Respondent states it expended more than $162,000.00 in restoring the leased premises, approximately $83,000.00 of which was reimbursed by insurance proceeds, leaving Respondent with losses of approximately $80,000.00. Respondent's counsel states that the law would abhor a forfeiture, given the investment in the property. Petitioner, however, claims that Respondent did not pay anything as all expenses came from Petitioner's full replacement cost insurance, as required under ¶ 11.03 of the lease.

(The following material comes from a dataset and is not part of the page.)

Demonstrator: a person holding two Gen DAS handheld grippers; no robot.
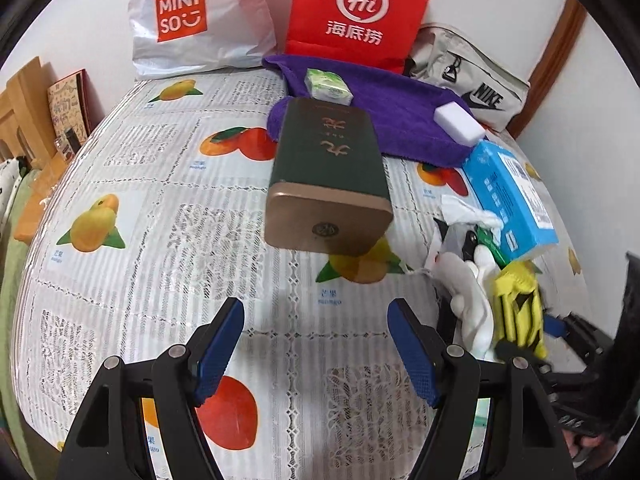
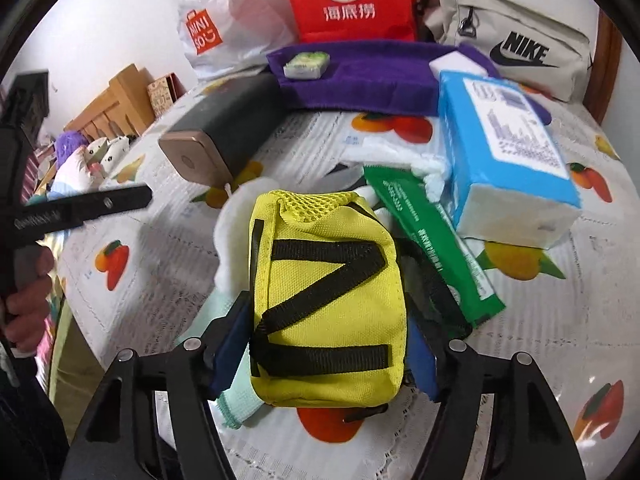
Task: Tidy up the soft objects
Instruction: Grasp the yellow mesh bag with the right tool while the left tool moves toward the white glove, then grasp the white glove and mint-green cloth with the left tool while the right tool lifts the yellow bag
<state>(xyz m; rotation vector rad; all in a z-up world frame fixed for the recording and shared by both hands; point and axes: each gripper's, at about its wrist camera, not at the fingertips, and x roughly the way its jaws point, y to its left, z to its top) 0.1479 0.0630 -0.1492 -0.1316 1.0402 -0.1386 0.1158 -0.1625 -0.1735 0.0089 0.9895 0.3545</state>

Proof of Respondent's expenditures, presented to this Court in the form of checks (some made to "cash") and bank statements showing transfers, total only $26,296.83. And a list of expenses provided by Respondent totals only $79,504.83, which contradicts the $162,000.00 of payments alleged in its affidavit. No evidence of any expenditures approaching $162,000.00 has been provided.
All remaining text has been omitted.